[What to produce]:
Make an exact copy of all the records.

[Extracted entries]:
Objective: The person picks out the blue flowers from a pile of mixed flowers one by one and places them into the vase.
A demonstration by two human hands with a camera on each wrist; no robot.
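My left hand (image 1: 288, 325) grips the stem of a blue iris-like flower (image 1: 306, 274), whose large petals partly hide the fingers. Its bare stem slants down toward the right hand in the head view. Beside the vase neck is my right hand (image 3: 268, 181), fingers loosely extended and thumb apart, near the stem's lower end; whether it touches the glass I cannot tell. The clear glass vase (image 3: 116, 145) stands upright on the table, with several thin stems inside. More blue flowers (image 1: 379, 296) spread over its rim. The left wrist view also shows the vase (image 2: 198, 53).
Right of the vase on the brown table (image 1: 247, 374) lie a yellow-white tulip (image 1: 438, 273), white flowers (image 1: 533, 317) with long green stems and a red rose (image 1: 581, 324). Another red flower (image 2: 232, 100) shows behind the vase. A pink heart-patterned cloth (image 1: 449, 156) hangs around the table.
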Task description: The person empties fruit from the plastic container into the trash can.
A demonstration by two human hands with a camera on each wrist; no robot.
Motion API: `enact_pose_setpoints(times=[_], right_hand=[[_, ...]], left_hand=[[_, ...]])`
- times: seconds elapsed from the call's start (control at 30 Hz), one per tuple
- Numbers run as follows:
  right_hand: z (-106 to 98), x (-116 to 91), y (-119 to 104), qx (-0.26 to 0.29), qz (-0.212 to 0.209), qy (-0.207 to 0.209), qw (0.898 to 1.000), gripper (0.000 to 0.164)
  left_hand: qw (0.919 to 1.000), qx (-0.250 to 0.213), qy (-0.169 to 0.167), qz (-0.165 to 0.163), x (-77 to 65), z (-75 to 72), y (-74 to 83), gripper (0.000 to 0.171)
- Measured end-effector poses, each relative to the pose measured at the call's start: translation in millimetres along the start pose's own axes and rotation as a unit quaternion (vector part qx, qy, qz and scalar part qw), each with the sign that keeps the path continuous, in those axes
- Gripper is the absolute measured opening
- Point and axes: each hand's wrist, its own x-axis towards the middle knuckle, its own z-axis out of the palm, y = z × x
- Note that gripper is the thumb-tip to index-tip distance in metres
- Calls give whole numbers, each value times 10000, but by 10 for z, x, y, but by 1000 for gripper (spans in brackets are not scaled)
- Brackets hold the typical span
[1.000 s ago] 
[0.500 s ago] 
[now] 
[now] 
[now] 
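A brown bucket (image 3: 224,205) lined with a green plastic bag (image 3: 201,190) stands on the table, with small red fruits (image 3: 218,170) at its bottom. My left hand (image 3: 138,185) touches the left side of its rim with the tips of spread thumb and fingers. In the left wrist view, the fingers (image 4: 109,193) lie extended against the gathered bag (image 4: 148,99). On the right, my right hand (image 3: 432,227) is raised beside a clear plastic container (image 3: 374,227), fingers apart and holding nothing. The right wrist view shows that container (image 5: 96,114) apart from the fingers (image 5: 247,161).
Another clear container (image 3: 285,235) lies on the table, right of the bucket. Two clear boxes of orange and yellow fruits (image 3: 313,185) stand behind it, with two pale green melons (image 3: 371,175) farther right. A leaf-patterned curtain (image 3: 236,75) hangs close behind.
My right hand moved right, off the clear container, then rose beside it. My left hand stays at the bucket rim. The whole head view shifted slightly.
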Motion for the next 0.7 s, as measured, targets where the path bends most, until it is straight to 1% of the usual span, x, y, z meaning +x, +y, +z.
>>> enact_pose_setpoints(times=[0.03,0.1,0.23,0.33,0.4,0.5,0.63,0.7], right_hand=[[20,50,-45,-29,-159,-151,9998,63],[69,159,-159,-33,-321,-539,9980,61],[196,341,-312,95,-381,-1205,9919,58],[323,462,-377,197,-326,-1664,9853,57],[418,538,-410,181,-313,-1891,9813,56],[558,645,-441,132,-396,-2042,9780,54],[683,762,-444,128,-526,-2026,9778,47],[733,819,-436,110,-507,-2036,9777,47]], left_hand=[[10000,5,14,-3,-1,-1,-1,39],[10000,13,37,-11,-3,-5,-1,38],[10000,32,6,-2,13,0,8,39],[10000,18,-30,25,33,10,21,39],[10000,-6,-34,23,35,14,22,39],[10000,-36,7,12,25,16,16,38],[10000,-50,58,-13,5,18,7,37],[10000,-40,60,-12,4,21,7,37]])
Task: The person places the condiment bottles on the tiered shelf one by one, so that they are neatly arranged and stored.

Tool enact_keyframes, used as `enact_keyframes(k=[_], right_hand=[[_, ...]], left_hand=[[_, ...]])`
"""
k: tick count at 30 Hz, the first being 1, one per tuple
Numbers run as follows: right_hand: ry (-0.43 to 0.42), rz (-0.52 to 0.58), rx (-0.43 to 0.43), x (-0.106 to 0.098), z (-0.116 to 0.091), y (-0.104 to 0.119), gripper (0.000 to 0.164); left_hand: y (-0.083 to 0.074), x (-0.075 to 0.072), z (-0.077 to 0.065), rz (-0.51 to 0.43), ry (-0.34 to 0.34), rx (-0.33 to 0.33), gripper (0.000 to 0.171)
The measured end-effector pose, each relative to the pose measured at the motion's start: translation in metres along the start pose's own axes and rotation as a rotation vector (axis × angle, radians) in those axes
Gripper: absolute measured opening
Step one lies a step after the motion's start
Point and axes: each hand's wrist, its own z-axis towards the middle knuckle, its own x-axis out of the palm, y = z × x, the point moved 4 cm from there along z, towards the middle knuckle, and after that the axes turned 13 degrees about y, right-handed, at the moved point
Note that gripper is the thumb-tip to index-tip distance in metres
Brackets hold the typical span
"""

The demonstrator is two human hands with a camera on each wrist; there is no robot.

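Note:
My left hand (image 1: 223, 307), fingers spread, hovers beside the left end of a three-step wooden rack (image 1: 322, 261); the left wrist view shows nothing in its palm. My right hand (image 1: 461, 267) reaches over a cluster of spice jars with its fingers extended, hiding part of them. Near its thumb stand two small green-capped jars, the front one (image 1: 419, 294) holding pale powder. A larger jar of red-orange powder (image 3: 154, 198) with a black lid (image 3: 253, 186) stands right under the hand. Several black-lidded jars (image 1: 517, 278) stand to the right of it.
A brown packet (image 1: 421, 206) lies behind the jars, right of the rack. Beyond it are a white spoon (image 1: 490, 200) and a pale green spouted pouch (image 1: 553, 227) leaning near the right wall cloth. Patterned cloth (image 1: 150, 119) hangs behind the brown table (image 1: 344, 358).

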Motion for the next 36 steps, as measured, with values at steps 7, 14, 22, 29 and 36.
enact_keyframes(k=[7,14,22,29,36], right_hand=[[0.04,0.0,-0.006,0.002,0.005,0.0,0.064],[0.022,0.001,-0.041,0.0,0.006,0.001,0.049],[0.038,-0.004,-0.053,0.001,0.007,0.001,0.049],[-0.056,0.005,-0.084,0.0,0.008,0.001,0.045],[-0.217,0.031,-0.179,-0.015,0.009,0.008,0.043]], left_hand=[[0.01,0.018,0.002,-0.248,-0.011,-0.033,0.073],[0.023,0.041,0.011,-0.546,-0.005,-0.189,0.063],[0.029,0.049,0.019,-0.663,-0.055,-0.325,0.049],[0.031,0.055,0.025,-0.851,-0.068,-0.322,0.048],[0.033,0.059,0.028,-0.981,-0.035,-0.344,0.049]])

[Solution below]:
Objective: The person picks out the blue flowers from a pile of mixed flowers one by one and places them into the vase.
A demonstration by two human hands with a camera on each wrist; no robot.
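My left hand (image 1: 288, 325) grips the stem of a blue iris-like flower (image 1: 306, 274), whose large petals partly hide the fingers. Its bare stem slants down toward the right hand in the head view. Beside the vase neck is my right hand (image 3: 268, 181), fingers loosely extended and thumb apart, near the stem's lower end; whether it touches the glass I cannot tell. The clear glass vase (image 3: 116, 145) stands upright on the table, with several thin stems inside. More blue flowers (image 1: 379, 296) spread over its rim. The left wrist view also shows the vase (image 2: 198, 53).
Right of the vase on the brown table (image 1: 247, 374) lie a yellow-white tulip (image 1: 438, 273), white flowers (image 1: 533, 317) with long green stems and a red rose (image 1: 581, 324). Another red flower (image 2: 232, 100) shows behind the vase. A pink heart-patterned cloth (image 1: 449, 156) hangs around the table.
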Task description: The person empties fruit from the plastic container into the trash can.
A demonstration by two human hands with a camera on each wrist; no robot.
Motion API: `enact_pose_setpoints(times=[_], right_hand=[[_, ...]], left_hand=[[_, ...]])`
- times: seconds elapsed from the call's start (control at 30 Hz), one per tuple
- Numbers run as follows:
  right_hand: z (-106 to 98), x (-116 to 91), y (-119 to 104), qx (-0.26 to 0.29), qz (-0.212 to 0.209), qy (-0.207 to 0.209), qw (0.898 to 1.000), gripper (0.000 to 0.164)
  left_hand: qw (0.919 to 1.000), qx (-0.250 to 0.213), qy (-0.169 to 0.167), qz (-0.165 to 0.163), x (-77 to 65), z (-75 to 72), y (-74 to 83), gripper (0.000 to 0.171)
- Measured end-effector poses, each relative to the pose measured at the call's start: translation in millimetres along the start pose's own axes and rotation as a unit quaternion (vector part qx, qy, qz and scalar part qw), each with the sign that keeps the path continuous, in those axes
- Gripper is the absolute measured opening
- Point and axes: each hand's wrist, its own x-axis towards the middle knuckle, its own z-axis out of the palm, y = z × x
- Note that gripper is the thumb-tip to index-tip distance in metres
- Calls give whole numbers, each value times 10000, but by 10 for z, x, y, but by 1000 for gripper (spans in brackets are not scaled)
- Brackets hold the typical span
[1.000 s ago] 
[0.500 s ago] 
[now] 
[now] 
[now] 
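A brown bucket (image 3: 224,205) lined with a green plastic bag (image 3: 201,190) stands on the table, with small red fruits (image 3: 218,170) at its bottom. My left hand (image 3: 138,185) touches the left side of its rim with the tips of spread thumb and fingers. In the left wrist view, the fingers (image 4: 109,193) lie extended against the gathered bag (image 4: 148,99). On the right, my right hand (image 3: 432,227) is raised beside a clear plastic container (image 3: 374,227), fingers apart and holding nothing. The right wrist view shows that container (image 5: 96,114) apart from the fingers (image 5: 247,161).
Another clear container (image 3: 285,235) lies on the table, right of the bucket. Two clear boxes of orange and yellow fruits (image 3: 313,185) stand behind it, with two pale green melons (image 3: 371,175) farther right. A leaf-patterned curtain (image 3: 236,75) hangs close behind.
My right hand moved right, off the clear container, then rose beside it. My left hand stays at the bucket rim. The whole head view shifted slightly.
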Motion for the next 0.7 s, as measured, targets where the path bends most, until it is straight to 1% of the usual span, x, y, z meaning +x, +y, +z.
>>> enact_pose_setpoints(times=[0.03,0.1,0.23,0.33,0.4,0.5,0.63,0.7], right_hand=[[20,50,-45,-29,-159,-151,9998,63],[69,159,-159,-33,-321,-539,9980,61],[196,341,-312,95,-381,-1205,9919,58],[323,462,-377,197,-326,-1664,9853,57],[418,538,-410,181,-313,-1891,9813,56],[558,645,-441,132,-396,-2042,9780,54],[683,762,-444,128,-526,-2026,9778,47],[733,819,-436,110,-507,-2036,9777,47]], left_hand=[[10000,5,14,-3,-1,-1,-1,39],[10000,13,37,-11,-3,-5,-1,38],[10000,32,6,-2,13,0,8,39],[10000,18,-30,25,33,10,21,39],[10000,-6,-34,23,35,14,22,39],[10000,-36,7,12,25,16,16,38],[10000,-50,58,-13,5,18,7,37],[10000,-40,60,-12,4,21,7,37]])
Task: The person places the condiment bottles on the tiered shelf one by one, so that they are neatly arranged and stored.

Tool enact_keyframes, used as `enact_keyframes(k=[_], right_hand=[[_, ...]], left_hand=[[_, ...]])`
"""
k: tick count at 30 Hz, the first being 1, one per tuple
Numbers run as follows: right_hand: ry (-0.43 to 0.42), rz (-0.52 to 0.58), rx (-0.43 to 0.43), x (-0.106 to 0.098), z (-0.116 to 0.091), y (-0.104 to 0.119), gripper (0.000 to 0.164); left_hand: y (-0.083 to 0.074), x (-0.075 to 0.072), z (-0.077 to 0.065), rz (-0.51 to 0.43), ry (-0.34 to 0.34), rx (-0.33 to 0.33), gripper (0.000 to 0.171)
The measured end-effector pose, each relative to the pose measured at the motion's start: translation in metres along the start pose's own axes and rotation as a rotation vector (axis × angle, radians) in those axes
Gripper: absolute measured opening
Step one lies a step after the motion's start
Point and axes: each hand's wrist, its own z-axis towards the middle knuckle, its own x-axis out of the palm, y = z × x, the point moved 4 cm from there along z, towards the middle knuckle, and after that the axes turned 13 degrees about y, right-handed, at the moved point
Note that gripper is the thumb-tip to index-tip distance in metres
Brackets hold the typical span
"""

The demonstrator is two human hands with a camera on each wrist; there is no robot.

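Note:
My left hand (image 1: 223, 307), fingers spread, hovers beside the left end of a three-step wooden rack (image 1: 322, 261); the left wrist view shows nothing in its palm. My right hand (image 1: 461, 267) reaches over a cluster of spice jars with its fingers extended, hiding part of them. Near its thumb stand two small green-capped jars, the front one (image 1: 419, 294) holding pale powder. A larger jar of red-orange powder (image 3: 154, 198) with a black lid (image 3: 253, 186) stands right under the hand. Several black-lidded jars (image 1: 517, 278) stand to the right of it.
A brown packet (image 1: 421, 206) lies behind the jars, right of the rack. Beyond it are a white spoon (image 1: 490, 200) and a pale green spouted pouch (image 1: 553, 227) leaning near the right wall cloth. Patterned cloth (image 1: 150, 119) hangs behind the brown table (image 1: 344, 358).
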
Motion for the next 36 steps, as measured, with values at steps 7, 14, 22, 29 and 36.
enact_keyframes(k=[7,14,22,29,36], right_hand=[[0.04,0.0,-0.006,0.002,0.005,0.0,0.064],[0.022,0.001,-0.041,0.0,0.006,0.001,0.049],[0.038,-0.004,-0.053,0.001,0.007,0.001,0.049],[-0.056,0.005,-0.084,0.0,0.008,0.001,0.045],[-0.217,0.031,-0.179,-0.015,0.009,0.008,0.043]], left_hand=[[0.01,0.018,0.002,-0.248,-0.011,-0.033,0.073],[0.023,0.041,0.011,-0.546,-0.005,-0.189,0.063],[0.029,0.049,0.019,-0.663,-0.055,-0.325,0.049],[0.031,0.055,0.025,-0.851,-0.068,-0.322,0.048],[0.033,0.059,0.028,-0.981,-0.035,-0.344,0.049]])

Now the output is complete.